• _TASK ITEM_: In the records below, the line with "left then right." opens the range and the line with "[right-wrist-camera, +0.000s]" closes it; print that range exactly and nothing else.

• _DATASET RECORDS_:
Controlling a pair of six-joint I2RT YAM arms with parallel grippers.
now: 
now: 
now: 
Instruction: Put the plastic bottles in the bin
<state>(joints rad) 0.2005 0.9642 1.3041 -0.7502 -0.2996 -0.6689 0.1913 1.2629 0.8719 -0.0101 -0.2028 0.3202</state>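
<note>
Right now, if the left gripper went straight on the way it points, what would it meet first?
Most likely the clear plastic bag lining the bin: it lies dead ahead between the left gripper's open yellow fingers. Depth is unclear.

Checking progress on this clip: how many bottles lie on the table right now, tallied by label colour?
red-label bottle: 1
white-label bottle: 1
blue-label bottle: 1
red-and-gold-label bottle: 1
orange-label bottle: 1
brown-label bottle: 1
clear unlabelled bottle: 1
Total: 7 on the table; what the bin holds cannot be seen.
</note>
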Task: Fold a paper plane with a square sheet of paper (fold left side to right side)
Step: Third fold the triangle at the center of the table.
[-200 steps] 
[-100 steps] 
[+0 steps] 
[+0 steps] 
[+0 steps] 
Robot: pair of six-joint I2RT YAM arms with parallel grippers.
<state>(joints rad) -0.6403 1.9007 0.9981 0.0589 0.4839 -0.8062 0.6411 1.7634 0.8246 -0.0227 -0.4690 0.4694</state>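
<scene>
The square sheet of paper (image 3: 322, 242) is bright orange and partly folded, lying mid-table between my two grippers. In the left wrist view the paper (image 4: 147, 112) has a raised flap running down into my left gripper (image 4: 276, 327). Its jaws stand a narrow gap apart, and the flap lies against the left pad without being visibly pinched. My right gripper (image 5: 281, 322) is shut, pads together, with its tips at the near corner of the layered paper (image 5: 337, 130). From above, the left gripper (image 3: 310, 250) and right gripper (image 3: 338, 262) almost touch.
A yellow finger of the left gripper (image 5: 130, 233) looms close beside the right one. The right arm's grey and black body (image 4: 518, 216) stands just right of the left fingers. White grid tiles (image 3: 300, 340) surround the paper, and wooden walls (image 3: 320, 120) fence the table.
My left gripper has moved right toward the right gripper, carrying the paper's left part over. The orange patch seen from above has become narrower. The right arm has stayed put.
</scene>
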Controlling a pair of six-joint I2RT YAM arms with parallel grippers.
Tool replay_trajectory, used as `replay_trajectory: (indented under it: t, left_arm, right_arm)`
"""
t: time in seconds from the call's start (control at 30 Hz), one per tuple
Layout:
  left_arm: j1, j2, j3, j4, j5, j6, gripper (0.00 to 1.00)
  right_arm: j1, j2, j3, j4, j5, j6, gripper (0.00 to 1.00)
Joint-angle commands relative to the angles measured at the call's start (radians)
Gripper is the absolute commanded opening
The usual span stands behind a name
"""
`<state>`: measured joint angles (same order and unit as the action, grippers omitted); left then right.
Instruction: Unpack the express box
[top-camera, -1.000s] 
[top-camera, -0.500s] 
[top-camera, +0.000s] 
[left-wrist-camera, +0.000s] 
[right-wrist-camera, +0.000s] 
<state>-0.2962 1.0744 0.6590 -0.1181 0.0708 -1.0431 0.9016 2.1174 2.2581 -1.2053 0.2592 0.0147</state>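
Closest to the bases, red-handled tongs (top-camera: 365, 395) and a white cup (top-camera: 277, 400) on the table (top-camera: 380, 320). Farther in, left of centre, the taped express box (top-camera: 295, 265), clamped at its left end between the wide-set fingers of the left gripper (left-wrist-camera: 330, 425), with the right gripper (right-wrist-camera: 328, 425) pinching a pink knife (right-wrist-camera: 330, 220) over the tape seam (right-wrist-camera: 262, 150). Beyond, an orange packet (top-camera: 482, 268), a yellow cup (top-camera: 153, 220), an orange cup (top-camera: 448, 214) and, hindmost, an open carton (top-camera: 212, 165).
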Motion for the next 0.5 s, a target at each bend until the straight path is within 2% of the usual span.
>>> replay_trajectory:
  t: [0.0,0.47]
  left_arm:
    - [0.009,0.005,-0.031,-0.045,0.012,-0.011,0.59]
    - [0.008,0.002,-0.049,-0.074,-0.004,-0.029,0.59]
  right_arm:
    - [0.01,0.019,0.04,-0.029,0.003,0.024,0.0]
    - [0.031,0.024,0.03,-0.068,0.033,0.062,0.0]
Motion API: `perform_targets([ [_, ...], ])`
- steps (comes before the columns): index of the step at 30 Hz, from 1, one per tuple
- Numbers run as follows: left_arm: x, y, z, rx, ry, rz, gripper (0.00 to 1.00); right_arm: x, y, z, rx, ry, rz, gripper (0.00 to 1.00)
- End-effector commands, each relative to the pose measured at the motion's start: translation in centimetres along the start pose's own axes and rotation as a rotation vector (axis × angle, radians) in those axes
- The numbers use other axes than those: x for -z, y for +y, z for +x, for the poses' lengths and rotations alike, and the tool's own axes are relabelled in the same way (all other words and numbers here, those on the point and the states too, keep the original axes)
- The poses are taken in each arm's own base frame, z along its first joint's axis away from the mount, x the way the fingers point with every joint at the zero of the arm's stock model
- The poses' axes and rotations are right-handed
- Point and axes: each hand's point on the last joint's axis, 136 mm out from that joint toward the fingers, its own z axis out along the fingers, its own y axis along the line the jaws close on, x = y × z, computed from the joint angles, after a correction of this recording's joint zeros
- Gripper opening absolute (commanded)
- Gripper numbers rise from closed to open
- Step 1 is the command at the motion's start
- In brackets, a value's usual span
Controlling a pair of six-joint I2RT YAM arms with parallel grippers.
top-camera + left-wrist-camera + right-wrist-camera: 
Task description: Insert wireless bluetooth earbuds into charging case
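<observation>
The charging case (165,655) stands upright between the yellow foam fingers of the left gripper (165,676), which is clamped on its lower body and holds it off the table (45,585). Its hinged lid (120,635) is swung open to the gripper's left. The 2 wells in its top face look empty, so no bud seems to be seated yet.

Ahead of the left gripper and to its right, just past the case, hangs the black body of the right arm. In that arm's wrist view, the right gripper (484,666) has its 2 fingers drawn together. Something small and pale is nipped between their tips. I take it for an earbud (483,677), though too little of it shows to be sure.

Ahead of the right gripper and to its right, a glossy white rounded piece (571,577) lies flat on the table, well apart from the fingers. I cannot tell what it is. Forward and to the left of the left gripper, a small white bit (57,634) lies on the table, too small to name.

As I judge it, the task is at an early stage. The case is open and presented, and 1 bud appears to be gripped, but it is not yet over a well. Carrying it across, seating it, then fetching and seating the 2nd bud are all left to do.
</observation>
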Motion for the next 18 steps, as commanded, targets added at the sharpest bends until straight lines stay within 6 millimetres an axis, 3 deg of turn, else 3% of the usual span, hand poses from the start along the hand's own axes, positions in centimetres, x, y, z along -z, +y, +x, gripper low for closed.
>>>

• _EXERCISE RESPONSE_:
`<state>`: measured joint angles (same order and unit as the action, grippers omitted); left then right.
Instruction: Unpack the express box
[top-camera, -1.000s] 
[top-camera, -0.500s] 
[top-camera, +0.000s] 
[left-wrist-camera, +0.000s] 
[right-wrist-camera, +0.000s] 

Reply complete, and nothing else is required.